By Robert Burrowes - posted Monday, 9 September 2013


Eighth, torturers have a delusional belief in the effectiveness and morality of violence; they have no capacity to perceive its dysfunctionality and immorality. Ninth, because they are terrified of identifying that they are the victim of the violence of their own parents (and/or other significant adults from their childhood) and that this violence terrified them, torturers unconsciously delude themselves about the identity of their own perpetrator. They will unconsciously identify their 'perpetrator' as one or more individuals of whom they are not actually afraid. And prisoners, including those suspected of 'terrorism', are 'legitimised victims' who are clearly not threatening (to them); moreover, they are also vulnerable.

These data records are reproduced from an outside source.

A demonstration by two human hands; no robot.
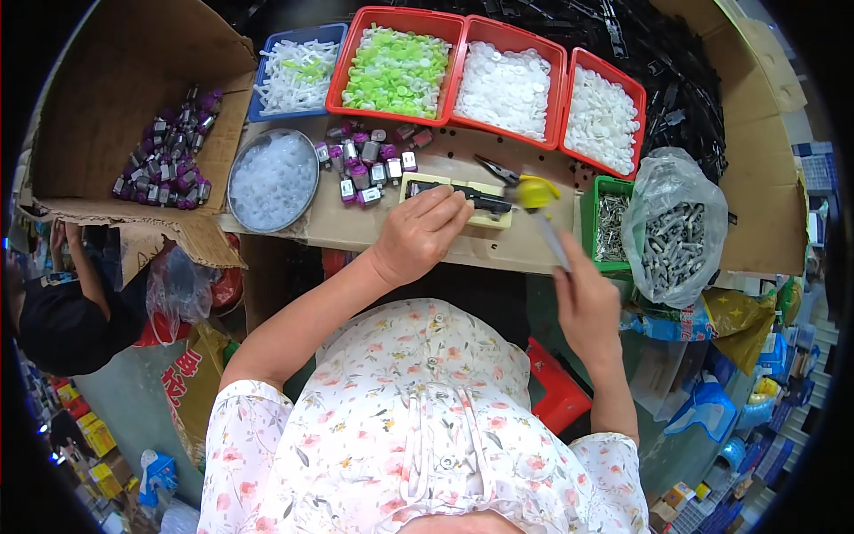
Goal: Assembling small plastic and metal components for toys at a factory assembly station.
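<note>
Best kept steady, clear of blows, the left grip (422,225) pinches a black part (486,200) in a cream block (493,221); the right grip (587,298) clenches a yellow-headed hammer (535,193).

Straight before you on the worktop (347,230) lies a fixture (496,221), with a part (485,198) in it. A pile of motors (370,151) lies behind and to its left; left of the pile sits a round dish (271,231), then an open carton (98,107) holding more motors. Behind the dish, pile and fixture, four filled trays (391,113) stand side by side. Pliers (495,169) lie behind the fixture, toward its right. Farther right, you have a small bin (612,265), then a bag (649,171), with a second carton (758,173) to its right.
</note>
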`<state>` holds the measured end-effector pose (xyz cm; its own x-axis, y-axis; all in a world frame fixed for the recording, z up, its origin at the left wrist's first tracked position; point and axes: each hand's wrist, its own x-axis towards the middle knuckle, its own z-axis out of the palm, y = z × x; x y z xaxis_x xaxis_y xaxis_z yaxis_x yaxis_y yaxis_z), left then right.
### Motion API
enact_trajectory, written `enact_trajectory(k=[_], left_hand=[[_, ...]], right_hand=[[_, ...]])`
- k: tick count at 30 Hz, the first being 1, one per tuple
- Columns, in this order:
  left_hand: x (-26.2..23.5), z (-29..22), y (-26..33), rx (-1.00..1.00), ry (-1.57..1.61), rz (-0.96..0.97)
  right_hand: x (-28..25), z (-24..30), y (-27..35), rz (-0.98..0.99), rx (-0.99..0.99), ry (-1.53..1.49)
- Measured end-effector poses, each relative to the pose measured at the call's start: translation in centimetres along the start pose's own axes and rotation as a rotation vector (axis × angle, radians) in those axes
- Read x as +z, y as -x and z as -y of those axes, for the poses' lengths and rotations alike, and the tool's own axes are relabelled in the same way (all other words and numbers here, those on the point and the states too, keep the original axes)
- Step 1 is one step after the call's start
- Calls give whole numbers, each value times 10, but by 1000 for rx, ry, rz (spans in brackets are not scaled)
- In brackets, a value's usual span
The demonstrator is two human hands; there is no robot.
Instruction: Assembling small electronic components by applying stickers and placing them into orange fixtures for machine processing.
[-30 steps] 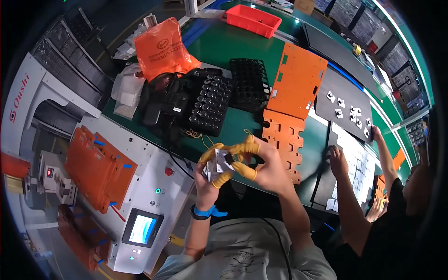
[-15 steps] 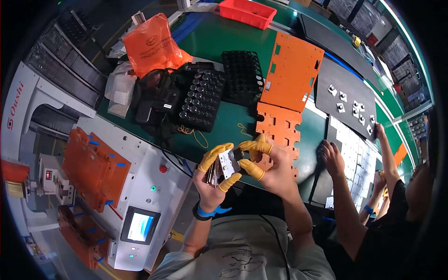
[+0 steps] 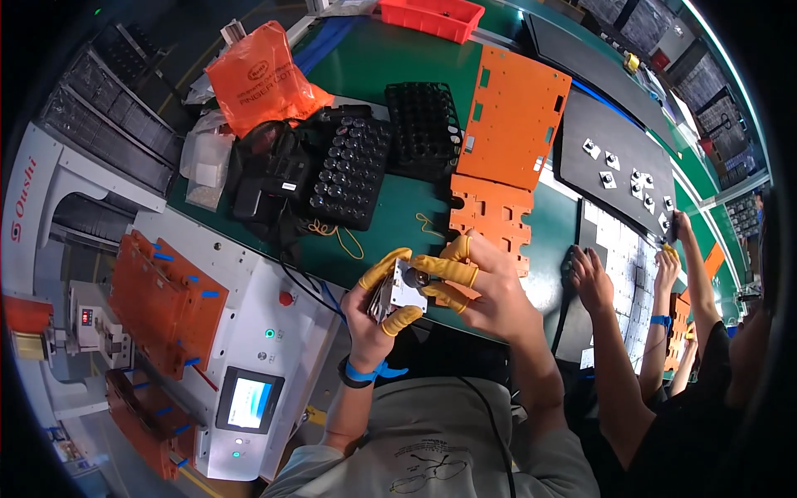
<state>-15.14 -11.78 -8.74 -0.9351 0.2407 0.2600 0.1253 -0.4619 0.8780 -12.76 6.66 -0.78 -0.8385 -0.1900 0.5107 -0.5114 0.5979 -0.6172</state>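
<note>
In front of my body, my left hand (image 3: 371, 311) is closed around a stack of small white square boards (image 3: 405, 300), gripping its edges between thumb and fingers. Yellow finger cots cover several fingertips of both hands. My right hand (image 3: 490, 290) pinches a small dark round part (image 3: 418, 277) against the top board's face; its fingers partly cover the part, so its exact kind is hidden. Beyond my hands stands a black tray (image 3: 355, 170) with rows of clear, round lens-like pieces. An orange notched plate (image 3: 491, 217) lies just past my right hand.
A second black tray (image 3: 423, 124), an orange bag (image 3: 264, 79) and a red bin (image 3: 433, 18) are on the green table. At left stands a white machine with a screen (image 3: 249, 402). To the right, other people's hands (image 3: 591, 282) work near a black sheet bearing small parts (image 3: 614, 158).
My right hand has brought the dark part onto the top board, and its fingers now overlap the board. The stack has tilted in my left hand. A co-worker's gloved hand has risen at right.
</note>
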Motion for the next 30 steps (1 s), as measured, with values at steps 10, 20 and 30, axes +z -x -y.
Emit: enact_trajectory(k=[10, 20, 30], left_hand=[[-2, 7, -4, -208, 210, 41], [1, 23, -10, -786, 778, -16], [34, 39, -5, -1046, 968, 174]], right_hand=[[-6, 13, -8, 86, 84, 198], [1, -11, 3, -14, 107, -5], [-26, -83, 45, -637, 389, 279]])
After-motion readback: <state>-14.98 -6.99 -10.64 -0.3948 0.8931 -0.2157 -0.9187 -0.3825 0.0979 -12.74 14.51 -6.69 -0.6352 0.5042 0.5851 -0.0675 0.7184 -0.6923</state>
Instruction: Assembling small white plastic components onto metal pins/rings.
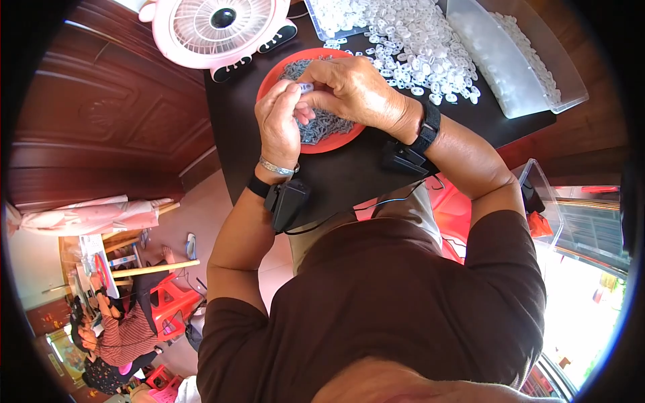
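Both hands meet above a round red plate (pixel 349 140) heaped with small grey screw-like pieces (pixel 321 129). Between the thumb and fingers of my left hand (pixel 279 124) is a small clear oval plastic piece (pixel 306 88). My right hand (pixel 359 91) is closed in a pinch right beside that piece, with its fingertips close to it. Whatever sits in the right fingertips is too small to make out. Beyond the plate, on the right, lies a big loose pile of similar clear plastic pieces (pixel 430 57), each with small holes.
A translucent bin (pixel 494 67) lies tipped at the far right of the dark table (pixel 329 185). At the far left stands a pink fan (pixel 222 27). Black devices (pixel 290 203) are strapped at both wrists, with a cable below. Other people (pixel 124 332) sit near red stools (pixel 171 305).
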Motion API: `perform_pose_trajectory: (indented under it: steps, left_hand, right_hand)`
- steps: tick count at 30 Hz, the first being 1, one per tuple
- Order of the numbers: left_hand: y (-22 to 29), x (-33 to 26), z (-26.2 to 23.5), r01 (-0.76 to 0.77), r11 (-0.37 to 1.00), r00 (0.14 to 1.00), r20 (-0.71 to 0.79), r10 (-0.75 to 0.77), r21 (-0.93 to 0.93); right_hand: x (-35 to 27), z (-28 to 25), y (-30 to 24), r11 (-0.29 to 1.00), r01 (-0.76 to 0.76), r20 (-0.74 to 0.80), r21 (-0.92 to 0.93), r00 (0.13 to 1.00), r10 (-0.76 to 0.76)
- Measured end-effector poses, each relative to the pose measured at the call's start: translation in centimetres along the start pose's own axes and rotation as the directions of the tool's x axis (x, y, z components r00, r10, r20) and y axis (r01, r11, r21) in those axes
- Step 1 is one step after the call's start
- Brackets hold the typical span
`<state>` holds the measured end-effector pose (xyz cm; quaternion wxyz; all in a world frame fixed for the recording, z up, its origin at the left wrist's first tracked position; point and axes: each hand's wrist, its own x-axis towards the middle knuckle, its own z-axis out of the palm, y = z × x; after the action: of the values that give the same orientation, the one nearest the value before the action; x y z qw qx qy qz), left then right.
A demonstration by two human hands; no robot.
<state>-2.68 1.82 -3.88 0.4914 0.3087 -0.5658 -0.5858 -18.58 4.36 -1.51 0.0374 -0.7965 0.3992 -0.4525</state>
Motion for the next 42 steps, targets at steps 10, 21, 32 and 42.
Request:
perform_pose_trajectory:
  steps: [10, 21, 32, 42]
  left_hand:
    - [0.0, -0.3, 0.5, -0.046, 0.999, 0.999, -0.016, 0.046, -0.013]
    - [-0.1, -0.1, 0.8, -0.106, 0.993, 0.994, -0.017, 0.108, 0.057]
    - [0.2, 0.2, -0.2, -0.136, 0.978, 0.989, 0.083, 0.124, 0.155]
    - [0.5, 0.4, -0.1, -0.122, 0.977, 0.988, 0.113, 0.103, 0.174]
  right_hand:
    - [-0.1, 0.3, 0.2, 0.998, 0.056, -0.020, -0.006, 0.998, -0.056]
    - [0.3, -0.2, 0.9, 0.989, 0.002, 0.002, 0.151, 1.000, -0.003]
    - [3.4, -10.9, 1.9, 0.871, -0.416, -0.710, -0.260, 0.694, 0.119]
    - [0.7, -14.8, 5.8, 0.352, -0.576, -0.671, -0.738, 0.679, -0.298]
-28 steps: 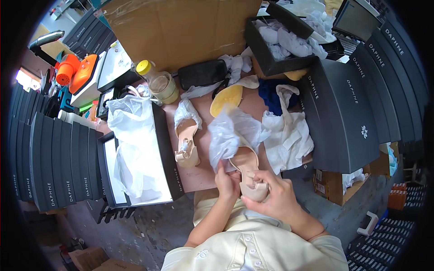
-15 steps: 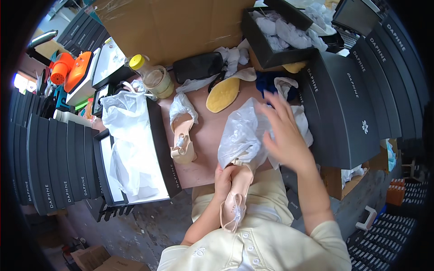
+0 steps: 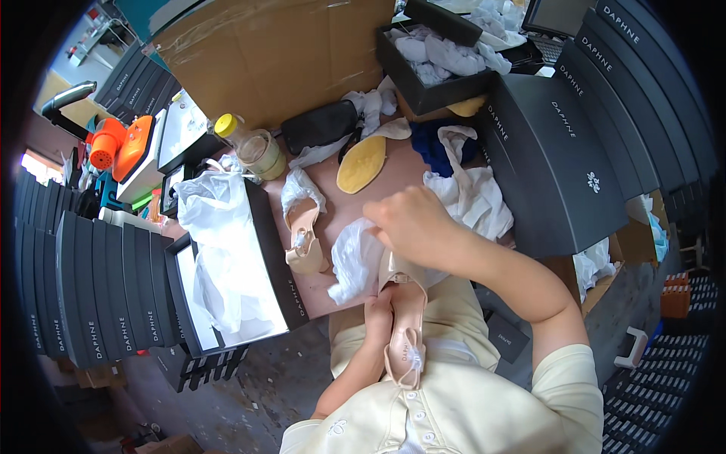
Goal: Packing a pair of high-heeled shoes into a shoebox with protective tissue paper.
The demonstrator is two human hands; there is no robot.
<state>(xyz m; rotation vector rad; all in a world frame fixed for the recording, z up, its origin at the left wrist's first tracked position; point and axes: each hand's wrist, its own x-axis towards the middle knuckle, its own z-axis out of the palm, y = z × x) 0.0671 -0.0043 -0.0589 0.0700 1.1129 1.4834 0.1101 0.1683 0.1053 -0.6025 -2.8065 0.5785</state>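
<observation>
Left fingers: wrapped around the side of a beige shoe (image 3: 406, 321), gripping it near its middle; the individual fingertips could not be told apart.
Left hand (image 3: 377, 314): positioned at the shoe's left edge, forearm rising from the lower part of the view.
Right fingers: curled downward and closed together over the toe end of the shoe, where white tissue paper (image 3: 354, 257) met it; whether they pinched paper or shoe could not be told.
Right hand (image 3: 412, 222): knuckles up, directly above the shoe's toe, arm crossing in from the right.
Shoe position: held over the person's lap, just at the near edge of the table (image 3: 393, 178), toe pointing toward the table, heel toward the body, insole facing up.
Tissue paper: bunched at the table edge, touching the shoe's toe end and lying left of the right hand.
Second shoe (image 3: 305, 236): a matching beige one lay on the table, left of the tissue, apart from both hands.
Open box (image 3: 281, 250): black, lined with white paper, stood just left of the second shoe.
Insole (image 3: 361, 163): yellow, flat on the table beyond the right hand.
Closed box (image 3: 548, 163): large and black, lay to the right of the right hand.
Jar (image 3: 255, 148): yellow-lidded, stood at the table's far left.
</observation>
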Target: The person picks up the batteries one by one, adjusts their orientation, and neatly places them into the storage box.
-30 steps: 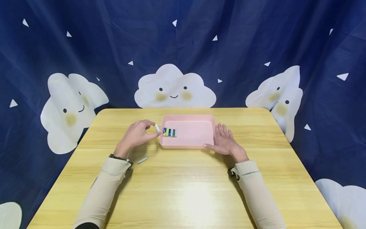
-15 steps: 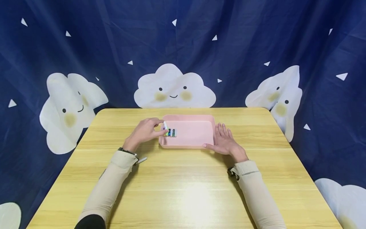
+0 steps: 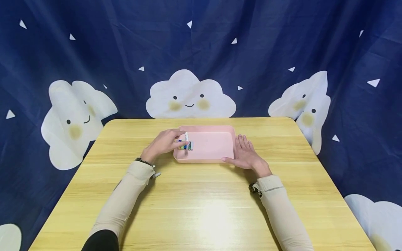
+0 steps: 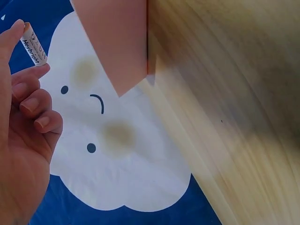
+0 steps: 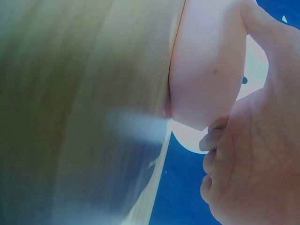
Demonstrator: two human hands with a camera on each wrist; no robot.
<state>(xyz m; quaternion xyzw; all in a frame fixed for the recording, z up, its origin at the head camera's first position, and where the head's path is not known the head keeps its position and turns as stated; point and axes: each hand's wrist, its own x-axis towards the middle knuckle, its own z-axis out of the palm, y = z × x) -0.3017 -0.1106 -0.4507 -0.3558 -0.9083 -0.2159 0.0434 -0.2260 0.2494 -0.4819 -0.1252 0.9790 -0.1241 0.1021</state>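
Observation:
Between thumb and index finger, my left hand pinches a white battery with dark lettering on its wrapper. It holds the battery tilted above the left part of a shallow pink tray. Several batteries with coloured wrappers lie side by side in the tray's left end, partly covered by the left hand and the held battery in the head view. At the tray's right end, my right hand rests against the wall with straight fingers, its thumb at the front rim.
A light grey cylinder, likely another battery, lies on the wooden table beside the left wrist, partly hidden by it. Behind the table hangs a dark blue curtain with white clouds.
My left hand has carried the white battery rightward, from outside the tray's left edge to above the batteries inside. The right hand and tray have stayed in place.

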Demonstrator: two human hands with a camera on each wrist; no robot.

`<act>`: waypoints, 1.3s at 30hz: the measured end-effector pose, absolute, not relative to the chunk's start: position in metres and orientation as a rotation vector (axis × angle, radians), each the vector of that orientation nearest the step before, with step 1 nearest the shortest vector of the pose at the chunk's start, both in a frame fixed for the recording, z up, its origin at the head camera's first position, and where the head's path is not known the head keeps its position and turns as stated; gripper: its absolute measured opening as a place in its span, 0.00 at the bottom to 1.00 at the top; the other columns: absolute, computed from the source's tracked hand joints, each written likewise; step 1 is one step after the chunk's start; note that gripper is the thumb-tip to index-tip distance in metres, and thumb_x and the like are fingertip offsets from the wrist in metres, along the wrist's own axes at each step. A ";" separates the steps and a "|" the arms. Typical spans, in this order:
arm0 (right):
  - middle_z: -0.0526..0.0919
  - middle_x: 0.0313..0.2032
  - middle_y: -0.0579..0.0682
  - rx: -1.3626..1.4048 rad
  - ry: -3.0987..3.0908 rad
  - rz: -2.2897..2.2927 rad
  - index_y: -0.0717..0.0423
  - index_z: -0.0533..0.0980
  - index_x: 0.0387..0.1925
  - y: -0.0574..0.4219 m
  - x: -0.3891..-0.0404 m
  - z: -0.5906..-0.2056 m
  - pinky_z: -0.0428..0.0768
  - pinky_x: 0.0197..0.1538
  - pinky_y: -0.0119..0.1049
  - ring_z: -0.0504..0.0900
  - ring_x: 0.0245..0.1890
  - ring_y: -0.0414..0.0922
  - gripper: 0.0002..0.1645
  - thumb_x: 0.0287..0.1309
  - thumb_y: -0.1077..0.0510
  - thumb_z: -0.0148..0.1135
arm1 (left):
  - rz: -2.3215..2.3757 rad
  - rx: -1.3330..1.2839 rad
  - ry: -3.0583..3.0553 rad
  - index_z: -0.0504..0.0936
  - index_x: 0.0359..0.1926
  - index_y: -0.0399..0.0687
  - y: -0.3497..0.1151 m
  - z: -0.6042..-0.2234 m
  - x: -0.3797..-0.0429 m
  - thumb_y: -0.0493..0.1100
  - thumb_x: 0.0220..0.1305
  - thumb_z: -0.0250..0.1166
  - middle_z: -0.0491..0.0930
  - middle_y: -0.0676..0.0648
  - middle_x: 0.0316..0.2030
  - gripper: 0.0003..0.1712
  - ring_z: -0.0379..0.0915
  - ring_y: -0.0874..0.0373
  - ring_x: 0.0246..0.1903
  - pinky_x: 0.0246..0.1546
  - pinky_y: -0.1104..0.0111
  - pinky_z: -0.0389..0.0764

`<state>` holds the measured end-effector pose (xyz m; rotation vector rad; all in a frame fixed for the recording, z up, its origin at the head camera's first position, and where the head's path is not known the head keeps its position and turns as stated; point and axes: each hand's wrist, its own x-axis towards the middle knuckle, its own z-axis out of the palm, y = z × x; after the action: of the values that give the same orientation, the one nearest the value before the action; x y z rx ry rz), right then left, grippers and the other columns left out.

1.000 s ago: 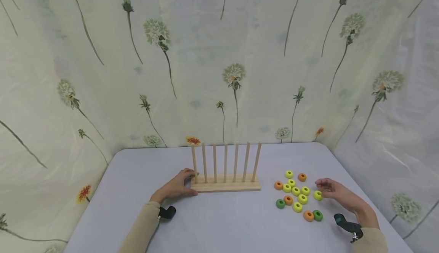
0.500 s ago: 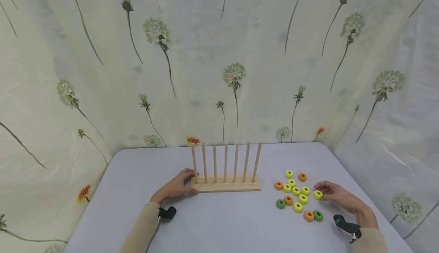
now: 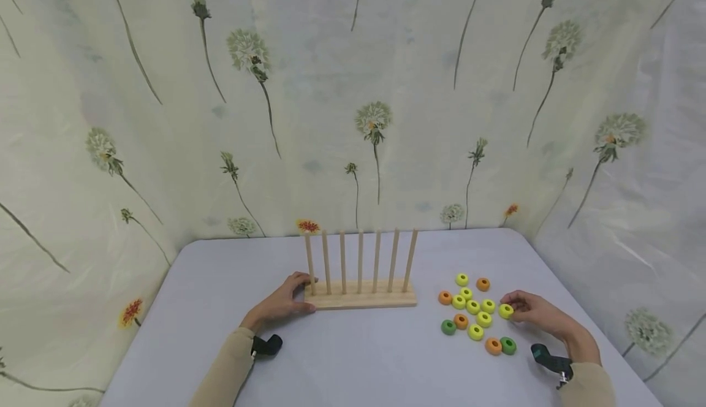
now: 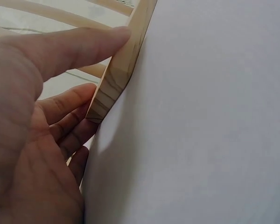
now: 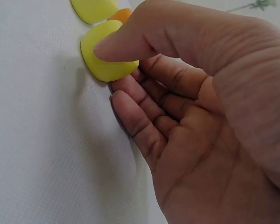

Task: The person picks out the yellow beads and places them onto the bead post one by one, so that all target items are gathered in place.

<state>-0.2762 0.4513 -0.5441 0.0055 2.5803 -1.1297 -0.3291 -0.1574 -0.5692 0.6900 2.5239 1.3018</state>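
Closing to a ring's width, my right hand (image 3: 537, 314) now pinches a yellow ring (image 5: 107, 69) beside the other rings (image 3: 484, 323), so from here I judge it secured; my left hand (image 3: 280, 301) grips the rack (image 3: 361, 301) by one end

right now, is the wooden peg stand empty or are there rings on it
Empty: in the head view, the wooden peg stand has seven bare pegs.

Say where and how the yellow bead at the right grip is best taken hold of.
Probably best to pinch the yellow bead across opposite points of its rounded outer side, coming from the right. Its hole faces up, so the curved side is exposed, and most other beads lie to its left, leaving the right grip the freer side.
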 end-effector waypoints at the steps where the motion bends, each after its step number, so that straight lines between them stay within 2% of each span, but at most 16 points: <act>1: 0.77 0.47 0.56 0.020 2.584 -1.128 0.67 0.69 0.55 0.451 -0.277 -0.544 0.75 0.42 0.36 0.73 0.42 0.46 0.29 0.51 0.62 0.63 | 1.304 0.691 2.521 0.71 0.62 0.54 -0.157 -0.569 -0.329 0.52 0.52 0.73 0.63 0.46 0.65 0.36 0.51 0.44 0.70 0.70 0.43 0.51; 28: 0.78 0.48 0.56 0.042 2.704 -1.070 0.65 0.71 0.54 0.450 -0.280 -0.538 0.77 0.45 0.41 0.76 0.45 0.48 0.30 0.56 0.51 0.66 | 1.317 0.682 2.521 0.74 0.58 0.54 -0.156 -0.567 -0.329 0.51 0.51 0.75 0.64 0.47 0.64 0.33 0.52 0.45 0.70 0.71 0.46 0.51; 39: 0.77 0.50 0.62 -0.038 2.961 -1.122 0.64 0.69 0.55 0.435 -0.282 -0.519 0.80 0.46 0.40 0.76 0.49 0.53 0.25 0.62 0.52 0.61 | 1.315 0.683 2.515 0.73 0.58 0.55 -0.158 -0.569 -0.331 0.53 0.50 0.75 0.64 0.47 0.64 0.34 0.52 0.47 0.70 0.71 0.47 0.52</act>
<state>-0.2818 0.4349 -0.5194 -0.0385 2.9614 -1.1220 -0.3313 -0.1577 -0.5686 0.6828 2.5145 1.3146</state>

Tenth, torturers unconsciously project their self-hatred, one outcome of their own victimhood, as hatred for their victim. This enables them to both self-justify their behaviour and to obscure from themselves their true but unconscious motivation: to remain unaware of their own terror, defencelessness, powerlessness, self-hatred, self-worthlessness, and all of the other unpleasant feelings that make them become individuals who torture.

Eleventh, torturers have an intense fear of knowing the truth: it is safer to believe that their carefully but unconsciously chosen victim, who is always much less powerful than the torturer, is 'the problem' (and thus gain the desired, but delusionary, sense of 'having control'). The truth would require them to stand up to the actual perpetrator and, of course, this is utterly terrifying.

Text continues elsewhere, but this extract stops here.